Given data: Begin

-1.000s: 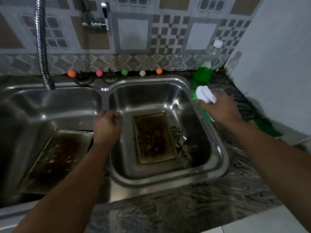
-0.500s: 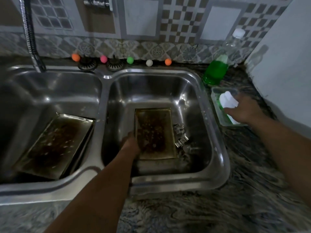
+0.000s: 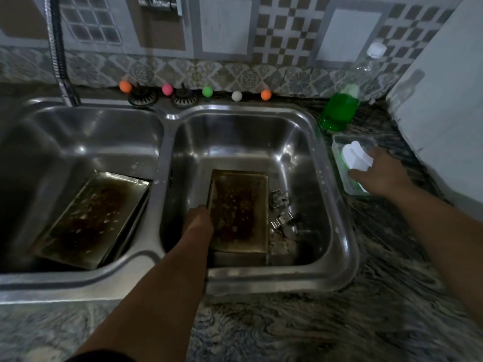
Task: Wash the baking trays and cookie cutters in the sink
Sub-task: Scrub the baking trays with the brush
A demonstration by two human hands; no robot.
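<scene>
A grimy baking tray is lying in the right basin of the sink, cookie cutters just beside it. My left hand is gripping its left edge. My right hand is pinching a white scrubber over a clear dish on the bench. Another tray is leaning in the left basin.
</scene>
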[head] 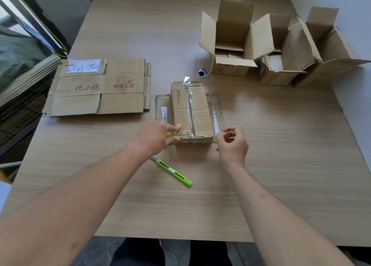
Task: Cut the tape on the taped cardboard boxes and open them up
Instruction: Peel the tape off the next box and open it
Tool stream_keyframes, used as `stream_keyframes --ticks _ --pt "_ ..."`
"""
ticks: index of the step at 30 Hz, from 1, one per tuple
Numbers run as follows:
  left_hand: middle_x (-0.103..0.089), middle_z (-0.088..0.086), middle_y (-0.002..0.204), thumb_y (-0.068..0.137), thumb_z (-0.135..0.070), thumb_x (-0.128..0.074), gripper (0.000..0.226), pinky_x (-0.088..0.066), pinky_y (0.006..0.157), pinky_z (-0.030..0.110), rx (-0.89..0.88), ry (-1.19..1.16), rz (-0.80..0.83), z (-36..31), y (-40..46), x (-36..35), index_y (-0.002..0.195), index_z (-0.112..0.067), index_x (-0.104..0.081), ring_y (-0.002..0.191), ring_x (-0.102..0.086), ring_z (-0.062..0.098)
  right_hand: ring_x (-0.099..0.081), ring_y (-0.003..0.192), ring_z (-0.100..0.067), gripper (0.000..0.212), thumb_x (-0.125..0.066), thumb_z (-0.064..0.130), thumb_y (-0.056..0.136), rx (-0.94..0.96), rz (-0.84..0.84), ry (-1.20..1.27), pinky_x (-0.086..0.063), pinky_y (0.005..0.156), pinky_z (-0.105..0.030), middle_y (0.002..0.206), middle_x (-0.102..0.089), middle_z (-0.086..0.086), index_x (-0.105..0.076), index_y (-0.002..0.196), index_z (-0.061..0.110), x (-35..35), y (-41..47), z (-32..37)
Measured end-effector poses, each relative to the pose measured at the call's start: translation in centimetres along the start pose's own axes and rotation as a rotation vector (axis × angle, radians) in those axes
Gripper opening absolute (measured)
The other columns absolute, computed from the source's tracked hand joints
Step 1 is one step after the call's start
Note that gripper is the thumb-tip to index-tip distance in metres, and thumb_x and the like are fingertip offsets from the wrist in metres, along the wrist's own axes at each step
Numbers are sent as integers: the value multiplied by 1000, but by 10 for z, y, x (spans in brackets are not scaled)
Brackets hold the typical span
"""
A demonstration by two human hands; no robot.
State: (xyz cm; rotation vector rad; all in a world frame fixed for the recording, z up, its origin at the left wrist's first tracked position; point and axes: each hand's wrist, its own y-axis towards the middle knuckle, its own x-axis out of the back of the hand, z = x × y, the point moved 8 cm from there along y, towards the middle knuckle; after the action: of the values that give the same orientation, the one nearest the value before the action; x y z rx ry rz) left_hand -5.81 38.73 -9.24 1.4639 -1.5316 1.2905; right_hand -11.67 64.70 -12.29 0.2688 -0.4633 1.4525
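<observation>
Taped box [191, 113] lies lengthwise away from both hands; left hand [155, 138] presses its near corner, right hand [232, 143] pinches side tape, cutter [172, 172] nearer left.

Two bare forearms are seen, no sleeves reaching the wrists; the left hand [154, 135] and right hand [232, 143] are ungloved (no rings or watch visible), with dark trousers glimpsed below.
</observation>
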Motion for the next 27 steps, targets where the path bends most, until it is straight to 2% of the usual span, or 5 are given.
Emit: stream_keyframes --ticks 3,7,16,23,27 --pt "-74 0 117 96 -59 -62 49 -39 71 31 7 -2 1 0 0 2 143 -45 -57 109 -64 23 -52 67 -17 19 -74 16 79 360 112 -218 -45 62 -30 75 -52 3 -56 85 23 -13 -14 29" --pt "-73 0 115 96 -59 -62 50 -38 71 31 7 12 12 0 0 1 144 -45 -56 108 -64 23 -47 69 -7 19 -77 17 80 520 311 -343 -47 68 -29 84 -50 7 -59 89 18 -33 -18 39" --pt "-75 0 101 94 -61 -64 49 -44 69 33 23 -54 -11 7 -1 -2 141 -47 -58 96 -65 23 -51 75 -24 27 -73 -5 77 392 421 -467 -46 67 -37 85 -51 0 -55 79 14 -50 5 37" --pt "-75 0 111 92 -60 -67 50 -40 72 31 19 -93 -3 9 2 -4 139 -46 -60 104 -65 23 -51 63 -5 45 -84 6 72 200 386 -557 -39 57 -34 64 -55 15 -41 68 22 -42 24 21" --pt "-75 0 113 93 -60 -67 50 -44 73 32 21 -84 -2 7 3 -5 140 -46 -59 105 -66 23 -54 74 -23 51 -95 35 64 292 396 -660 -38 58 -33 85 -50 6 -46 75 22 -41 15 34"
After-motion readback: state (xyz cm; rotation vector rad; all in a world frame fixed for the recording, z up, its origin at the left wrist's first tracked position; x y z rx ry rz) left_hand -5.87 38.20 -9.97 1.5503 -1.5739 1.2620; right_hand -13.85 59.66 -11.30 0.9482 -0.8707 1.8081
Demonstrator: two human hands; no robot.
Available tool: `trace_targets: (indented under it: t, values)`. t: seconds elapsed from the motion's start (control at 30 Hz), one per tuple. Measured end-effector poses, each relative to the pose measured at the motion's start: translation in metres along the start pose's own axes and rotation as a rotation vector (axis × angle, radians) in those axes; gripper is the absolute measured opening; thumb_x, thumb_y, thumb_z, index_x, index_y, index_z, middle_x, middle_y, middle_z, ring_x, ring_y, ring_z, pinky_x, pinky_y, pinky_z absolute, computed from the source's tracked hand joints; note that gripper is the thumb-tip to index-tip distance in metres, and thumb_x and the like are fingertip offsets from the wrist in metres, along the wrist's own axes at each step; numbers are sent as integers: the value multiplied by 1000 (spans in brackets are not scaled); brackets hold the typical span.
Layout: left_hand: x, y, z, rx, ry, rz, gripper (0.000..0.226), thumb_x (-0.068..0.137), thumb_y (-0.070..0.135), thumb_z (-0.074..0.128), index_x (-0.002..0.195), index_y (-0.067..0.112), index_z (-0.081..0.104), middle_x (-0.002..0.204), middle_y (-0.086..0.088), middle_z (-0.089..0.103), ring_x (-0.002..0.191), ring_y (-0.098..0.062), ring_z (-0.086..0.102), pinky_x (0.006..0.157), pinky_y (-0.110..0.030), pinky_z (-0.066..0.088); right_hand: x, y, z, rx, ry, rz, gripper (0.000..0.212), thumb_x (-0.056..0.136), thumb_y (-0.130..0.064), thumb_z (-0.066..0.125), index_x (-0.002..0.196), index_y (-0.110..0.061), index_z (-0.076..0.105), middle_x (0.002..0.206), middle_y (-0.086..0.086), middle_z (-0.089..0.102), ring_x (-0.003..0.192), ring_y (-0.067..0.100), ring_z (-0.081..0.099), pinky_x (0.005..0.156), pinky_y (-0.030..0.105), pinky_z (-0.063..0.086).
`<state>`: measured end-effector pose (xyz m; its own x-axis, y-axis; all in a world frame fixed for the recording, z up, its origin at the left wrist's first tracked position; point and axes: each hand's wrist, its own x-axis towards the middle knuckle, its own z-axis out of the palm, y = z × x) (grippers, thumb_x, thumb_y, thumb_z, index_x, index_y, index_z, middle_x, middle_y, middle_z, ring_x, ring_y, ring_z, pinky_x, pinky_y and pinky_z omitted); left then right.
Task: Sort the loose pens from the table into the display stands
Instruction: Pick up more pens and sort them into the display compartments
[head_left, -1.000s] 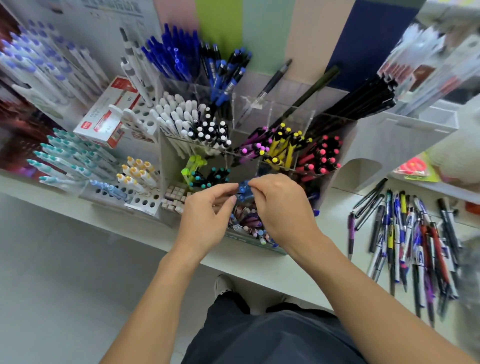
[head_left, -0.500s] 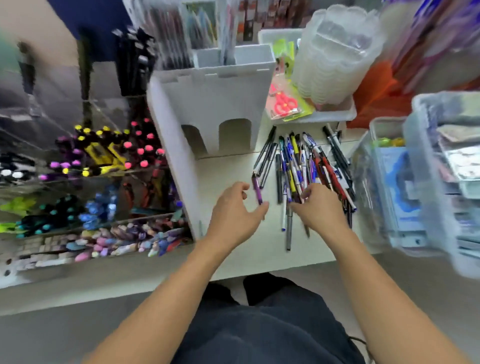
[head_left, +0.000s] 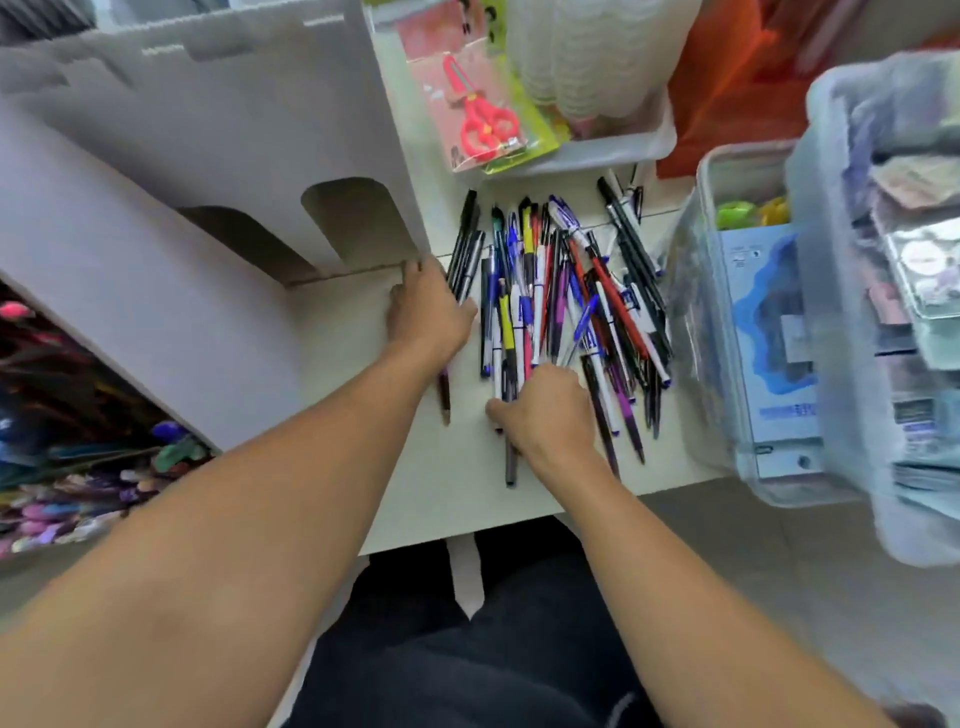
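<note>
A pile of loose pens in black, blue, red, yellow and purple lies on the white table. My left hand rests palm down on the pile's left edge, its fingers straight over a few black pens. At the pile's near end, my right hand has its fingers curled down, and a grey pen sticks out from under it toward me. A white cardboard display stand rises on the left. Below it, blurred coloured pens fill a clear stand.
A packet with red scissors and a white tray of stacked cups sit behind the pile. Clear plastic bins crowd the right side. The table's front edge is close below my right hand.
My view has swung right from the display stands to the loose pile. Both hands left the stand compartments and came down on the pens, left on the black pens, right on the near ends.
</note>
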<state>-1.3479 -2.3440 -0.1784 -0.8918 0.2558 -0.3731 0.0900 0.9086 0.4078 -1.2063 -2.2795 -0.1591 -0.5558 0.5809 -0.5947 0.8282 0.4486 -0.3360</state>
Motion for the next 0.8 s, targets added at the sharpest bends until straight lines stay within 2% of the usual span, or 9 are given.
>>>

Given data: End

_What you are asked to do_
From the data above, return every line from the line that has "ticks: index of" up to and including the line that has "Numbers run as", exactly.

_Solution to this task_
ticks: index of the step at 30 Hz, from 1, one per tuple
Numbers run as follows:

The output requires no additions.